> **INSTRUCTIONS FOR THE TASK**:
Of the lines listed below, return exactly those that run from the line containing "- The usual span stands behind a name" through the line containing "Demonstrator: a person", both included.

[Collected data]
******************************

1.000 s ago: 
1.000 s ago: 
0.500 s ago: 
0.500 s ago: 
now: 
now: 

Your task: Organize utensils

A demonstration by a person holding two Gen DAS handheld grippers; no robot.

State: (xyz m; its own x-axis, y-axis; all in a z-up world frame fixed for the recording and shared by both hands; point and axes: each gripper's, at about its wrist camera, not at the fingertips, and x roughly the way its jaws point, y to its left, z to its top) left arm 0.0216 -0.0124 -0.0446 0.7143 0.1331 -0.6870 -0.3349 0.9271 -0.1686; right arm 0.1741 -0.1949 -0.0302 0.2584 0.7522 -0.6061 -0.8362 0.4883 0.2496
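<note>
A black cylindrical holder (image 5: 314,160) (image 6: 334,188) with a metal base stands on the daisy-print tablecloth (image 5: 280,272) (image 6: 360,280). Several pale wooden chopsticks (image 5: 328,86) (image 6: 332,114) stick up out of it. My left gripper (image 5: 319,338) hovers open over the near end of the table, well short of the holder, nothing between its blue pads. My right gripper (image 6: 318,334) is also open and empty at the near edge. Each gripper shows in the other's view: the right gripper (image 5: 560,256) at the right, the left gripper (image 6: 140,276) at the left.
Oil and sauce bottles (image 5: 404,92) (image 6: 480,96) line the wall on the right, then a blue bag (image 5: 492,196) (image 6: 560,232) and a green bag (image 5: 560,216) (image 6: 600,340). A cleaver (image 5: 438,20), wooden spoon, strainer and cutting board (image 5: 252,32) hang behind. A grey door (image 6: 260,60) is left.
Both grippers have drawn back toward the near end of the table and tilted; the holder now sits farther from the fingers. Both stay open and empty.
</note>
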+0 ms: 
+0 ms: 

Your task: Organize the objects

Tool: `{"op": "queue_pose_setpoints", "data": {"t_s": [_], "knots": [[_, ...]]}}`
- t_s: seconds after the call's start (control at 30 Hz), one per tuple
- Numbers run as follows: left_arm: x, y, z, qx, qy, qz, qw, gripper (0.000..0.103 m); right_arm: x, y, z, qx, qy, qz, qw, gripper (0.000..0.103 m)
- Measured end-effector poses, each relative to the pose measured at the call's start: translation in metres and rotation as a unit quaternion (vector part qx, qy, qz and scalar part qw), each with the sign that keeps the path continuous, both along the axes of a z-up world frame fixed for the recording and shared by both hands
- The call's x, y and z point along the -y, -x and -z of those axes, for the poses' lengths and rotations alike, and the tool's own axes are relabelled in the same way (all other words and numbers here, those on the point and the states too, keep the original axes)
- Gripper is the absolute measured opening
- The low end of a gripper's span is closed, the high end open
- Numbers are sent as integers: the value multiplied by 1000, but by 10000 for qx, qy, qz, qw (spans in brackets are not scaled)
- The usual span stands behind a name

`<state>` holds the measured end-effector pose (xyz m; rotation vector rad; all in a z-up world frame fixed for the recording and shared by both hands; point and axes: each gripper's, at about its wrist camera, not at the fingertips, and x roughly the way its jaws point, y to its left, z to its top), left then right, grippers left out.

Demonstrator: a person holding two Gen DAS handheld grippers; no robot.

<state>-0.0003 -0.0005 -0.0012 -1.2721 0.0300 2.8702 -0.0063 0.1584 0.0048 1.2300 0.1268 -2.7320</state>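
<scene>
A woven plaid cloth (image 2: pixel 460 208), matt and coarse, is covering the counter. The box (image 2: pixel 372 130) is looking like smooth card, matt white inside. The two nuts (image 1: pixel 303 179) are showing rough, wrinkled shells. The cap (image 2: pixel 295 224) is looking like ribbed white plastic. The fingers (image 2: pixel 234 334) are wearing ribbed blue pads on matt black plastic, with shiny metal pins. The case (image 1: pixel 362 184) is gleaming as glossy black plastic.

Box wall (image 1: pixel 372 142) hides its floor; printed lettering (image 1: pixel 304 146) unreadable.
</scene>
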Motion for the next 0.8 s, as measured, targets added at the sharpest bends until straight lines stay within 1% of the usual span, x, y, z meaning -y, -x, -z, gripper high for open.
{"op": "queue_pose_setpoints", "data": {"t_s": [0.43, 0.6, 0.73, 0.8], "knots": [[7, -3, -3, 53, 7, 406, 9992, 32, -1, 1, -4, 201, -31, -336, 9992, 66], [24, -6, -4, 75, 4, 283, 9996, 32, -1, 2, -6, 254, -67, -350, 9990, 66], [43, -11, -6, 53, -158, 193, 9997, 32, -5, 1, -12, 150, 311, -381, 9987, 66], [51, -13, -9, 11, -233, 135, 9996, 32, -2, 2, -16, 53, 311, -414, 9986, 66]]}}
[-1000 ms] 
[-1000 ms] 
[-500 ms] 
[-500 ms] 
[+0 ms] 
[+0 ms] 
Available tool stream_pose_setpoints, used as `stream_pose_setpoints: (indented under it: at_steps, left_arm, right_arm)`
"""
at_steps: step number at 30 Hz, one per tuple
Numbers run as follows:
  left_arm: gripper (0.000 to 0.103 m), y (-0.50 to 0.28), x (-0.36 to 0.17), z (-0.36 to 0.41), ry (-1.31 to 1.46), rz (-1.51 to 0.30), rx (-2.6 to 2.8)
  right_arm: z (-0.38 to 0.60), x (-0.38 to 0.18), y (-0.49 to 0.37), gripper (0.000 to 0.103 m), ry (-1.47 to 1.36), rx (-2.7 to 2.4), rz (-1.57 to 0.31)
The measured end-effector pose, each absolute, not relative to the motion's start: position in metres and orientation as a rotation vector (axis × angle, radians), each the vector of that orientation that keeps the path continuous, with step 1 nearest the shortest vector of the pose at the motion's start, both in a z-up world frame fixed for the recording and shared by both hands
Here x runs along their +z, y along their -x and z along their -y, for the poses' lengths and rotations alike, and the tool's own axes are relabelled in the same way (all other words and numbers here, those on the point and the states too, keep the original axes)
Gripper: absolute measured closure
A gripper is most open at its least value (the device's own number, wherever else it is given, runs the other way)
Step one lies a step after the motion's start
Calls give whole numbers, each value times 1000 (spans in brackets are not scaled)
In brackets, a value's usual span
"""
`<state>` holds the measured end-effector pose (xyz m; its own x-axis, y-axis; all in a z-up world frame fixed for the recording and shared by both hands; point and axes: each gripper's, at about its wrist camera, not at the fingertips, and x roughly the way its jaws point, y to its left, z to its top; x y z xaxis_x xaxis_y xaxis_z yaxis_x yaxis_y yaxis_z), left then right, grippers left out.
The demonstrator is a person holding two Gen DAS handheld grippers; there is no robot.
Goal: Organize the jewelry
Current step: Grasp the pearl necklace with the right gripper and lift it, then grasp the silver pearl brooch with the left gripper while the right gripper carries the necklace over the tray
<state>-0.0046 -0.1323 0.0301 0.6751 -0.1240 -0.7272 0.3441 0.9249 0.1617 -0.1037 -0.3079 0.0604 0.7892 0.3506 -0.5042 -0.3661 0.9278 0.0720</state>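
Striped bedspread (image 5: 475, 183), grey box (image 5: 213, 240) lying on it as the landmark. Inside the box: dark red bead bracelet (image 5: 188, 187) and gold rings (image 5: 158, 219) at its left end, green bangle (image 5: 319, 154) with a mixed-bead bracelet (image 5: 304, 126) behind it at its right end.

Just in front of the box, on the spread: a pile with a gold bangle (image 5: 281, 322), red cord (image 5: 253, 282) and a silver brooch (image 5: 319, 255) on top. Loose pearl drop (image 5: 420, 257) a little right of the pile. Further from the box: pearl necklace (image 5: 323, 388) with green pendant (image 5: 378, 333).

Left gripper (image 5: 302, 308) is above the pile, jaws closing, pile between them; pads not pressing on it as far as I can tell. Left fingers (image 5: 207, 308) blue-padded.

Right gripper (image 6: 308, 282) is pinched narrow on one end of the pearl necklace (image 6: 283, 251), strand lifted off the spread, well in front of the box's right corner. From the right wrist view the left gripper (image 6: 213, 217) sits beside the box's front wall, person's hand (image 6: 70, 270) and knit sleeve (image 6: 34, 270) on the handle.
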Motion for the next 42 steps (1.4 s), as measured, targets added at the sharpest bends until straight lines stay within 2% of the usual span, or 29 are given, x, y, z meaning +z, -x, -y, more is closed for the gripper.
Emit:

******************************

> **RESPONSE AREA**:
- The usual span stands behind a name

`<state>` holds the measured end-effector pose (xyz m; rotation vector rad; all in a z-up world frame fixed for the recording and shared by both hands; point and axes: each gripper's, at about its wrist camera, not at the fingertips, and x roughly the way its jaws point, y to its left, z to its top), left then right, grippers left out.

Demonstrator: a person holding two Gen DAS handheld grippers; no robot.

This answer has been given in full.